-------- Data to examine

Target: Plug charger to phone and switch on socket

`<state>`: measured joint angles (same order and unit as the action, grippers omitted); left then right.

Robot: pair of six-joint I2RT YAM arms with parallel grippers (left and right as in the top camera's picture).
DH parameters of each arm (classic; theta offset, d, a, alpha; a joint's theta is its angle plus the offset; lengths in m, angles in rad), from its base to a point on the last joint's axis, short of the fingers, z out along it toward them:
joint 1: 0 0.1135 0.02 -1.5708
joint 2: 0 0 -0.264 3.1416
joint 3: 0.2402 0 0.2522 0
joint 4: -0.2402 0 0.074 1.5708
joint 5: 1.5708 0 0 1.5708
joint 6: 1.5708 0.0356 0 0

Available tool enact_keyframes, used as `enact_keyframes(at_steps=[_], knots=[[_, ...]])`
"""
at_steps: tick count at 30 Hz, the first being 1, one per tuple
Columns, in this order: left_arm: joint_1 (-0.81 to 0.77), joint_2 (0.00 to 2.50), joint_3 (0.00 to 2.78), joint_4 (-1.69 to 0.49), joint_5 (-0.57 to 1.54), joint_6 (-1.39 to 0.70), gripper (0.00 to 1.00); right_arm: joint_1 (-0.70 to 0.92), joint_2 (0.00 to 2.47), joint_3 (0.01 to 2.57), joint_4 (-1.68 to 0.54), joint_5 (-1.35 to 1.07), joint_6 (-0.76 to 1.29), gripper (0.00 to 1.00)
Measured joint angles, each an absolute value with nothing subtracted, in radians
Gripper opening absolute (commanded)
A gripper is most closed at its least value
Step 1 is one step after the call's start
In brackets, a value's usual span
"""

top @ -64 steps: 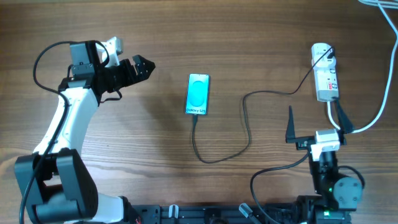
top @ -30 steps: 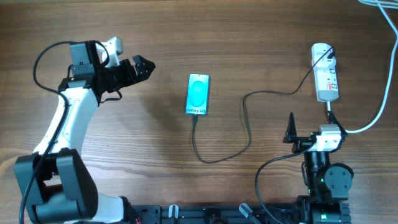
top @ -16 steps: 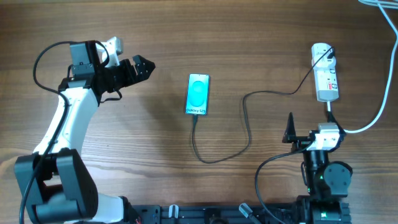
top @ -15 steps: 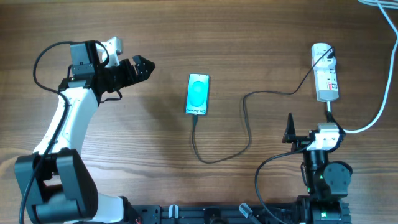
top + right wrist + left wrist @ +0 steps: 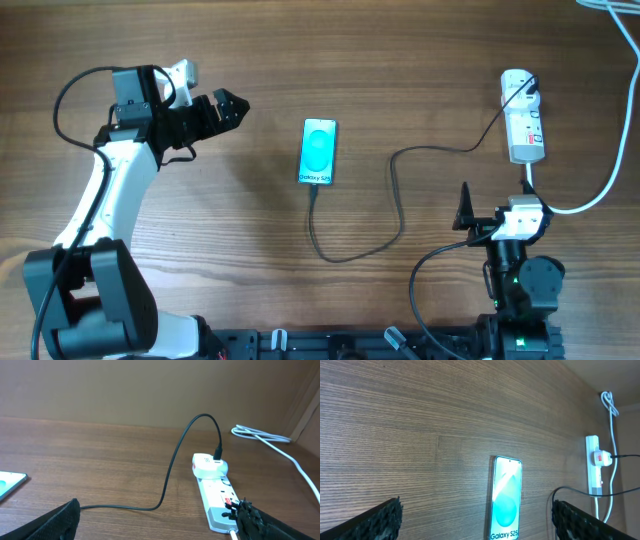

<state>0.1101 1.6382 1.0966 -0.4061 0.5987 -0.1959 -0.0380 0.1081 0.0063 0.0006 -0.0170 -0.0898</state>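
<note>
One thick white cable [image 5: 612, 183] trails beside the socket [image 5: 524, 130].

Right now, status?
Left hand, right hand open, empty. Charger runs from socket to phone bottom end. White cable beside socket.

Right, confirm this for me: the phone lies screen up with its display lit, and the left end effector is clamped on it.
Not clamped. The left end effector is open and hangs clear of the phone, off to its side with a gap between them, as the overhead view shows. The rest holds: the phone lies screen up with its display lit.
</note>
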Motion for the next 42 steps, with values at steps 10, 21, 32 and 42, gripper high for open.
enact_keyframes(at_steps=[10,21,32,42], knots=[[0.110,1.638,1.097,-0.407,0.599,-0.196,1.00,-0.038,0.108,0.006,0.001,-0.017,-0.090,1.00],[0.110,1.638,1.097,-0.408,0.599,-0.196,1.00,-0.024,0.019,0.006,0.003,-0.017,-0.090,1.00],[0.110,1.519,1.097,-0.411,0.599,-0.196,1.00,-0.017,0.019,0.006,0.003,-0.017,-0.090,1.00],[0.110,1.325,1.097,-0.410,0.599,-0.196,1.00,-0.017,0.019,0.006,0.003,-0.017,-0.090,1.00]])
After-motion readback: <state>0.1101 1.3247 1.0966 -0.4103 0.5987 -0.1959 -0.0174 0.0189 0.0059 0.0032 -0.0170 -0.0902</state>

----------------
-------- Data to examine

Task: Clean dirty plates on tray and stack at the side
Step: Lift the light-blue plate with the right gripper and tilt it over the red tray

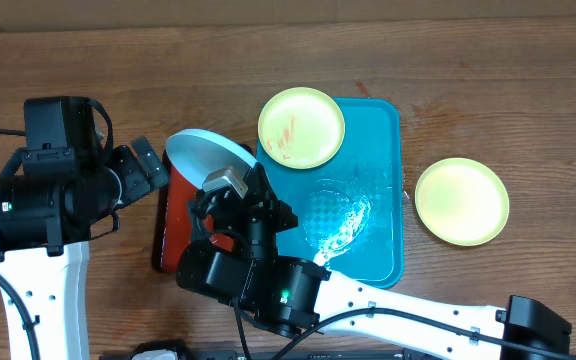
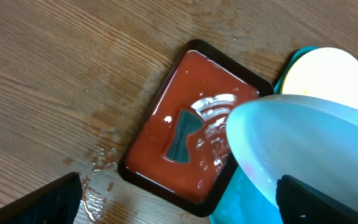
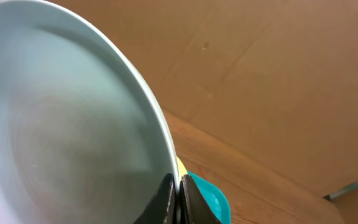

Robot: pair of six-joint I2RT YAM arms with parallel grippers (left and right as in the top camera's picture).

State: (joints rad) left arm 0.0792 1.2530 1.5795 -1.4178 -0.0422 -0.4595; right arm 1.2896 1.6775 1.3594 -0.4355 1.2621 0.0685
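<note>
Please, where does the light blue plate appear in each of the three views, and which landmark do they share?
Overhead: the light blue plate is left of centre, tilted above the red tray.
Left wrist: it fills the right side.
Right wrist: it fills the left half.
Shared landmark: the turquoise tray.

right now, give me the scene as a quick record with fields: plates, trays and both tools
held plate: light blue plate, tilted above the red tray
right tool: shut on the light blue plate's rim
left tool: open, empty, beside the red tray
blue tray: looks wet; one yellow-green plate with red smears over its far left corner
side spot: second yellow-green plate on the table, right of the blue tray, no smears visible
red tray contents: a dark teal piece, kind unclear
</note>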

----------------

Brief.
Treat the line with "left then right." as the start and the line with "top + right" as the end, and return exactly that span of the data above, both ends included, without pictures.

Answer section.
`<state>`: measured joint angles (same order and unit as the action, grippers omitted); left then right.

Robot: pair of six-joint I2RT YAM arms with parallel grippers (left and right as in the top camera's picture).
DH parameters of each arm (classic; theta offset, d, a, alpha; a joint's theta is its angle plus the offset; lengths in m, angles in rad), from its base to a point on the last joint's axis, short of the fingers, z out along it toward them:
joint 1: 0 0.1135 0.02 -1.5708
joint 2: 0 0 -0.264 3.1416
joint 3: 0.2402 0 0.2522 0
joint 4: -0.2402 0 0.074 1.5708
joint 5: 1.5708 0 0 1.5708
joint 6: 1.5708 0.0356 0 0

Available tool enact_keyframes, used as `enact_keyframes(at_steps=[_], knots=[[_, ...]])`
"""
at_steps: tick count at 30 Hz, the first being 1, one per tuple
Columns, in this order: left_arm: joint_1 (-0.81 to 0.77), joint_2 (0.00 to 2.50), joint_3 (0.00 to 2.78), joint_4 (-1.69 to 0.49), joint_5 (-0.57 to 1.54), joint_6 (-1.39 to 0.70), gripper (0.00 to 1.00); right_arm: joint_1 (-0.70 to 0.92), joint_2 (0.00 to 2.47), joint_3 (0.01 to 2.57), joint_4 (-1.68 to 0.54), joint_5 (-1.35 to 1.07), joint_6 (-0.76 to 1.29), gripper (0.00 to 1.00)
Measured joint angles, each an absolute value with nothing subtracted, in radians
Gripper opening absolute (commanded)
A gripper is most closed at its least value
Step 1 is one step after the call's start
In brackets, a value's usual span
"""

top @ -64 steps: 
top @ -30 steps: 
top @ -16 steps: 
top @ -15 steps: 
top + right wrist + left wrist @ +0 steps: 

No further answer is expected.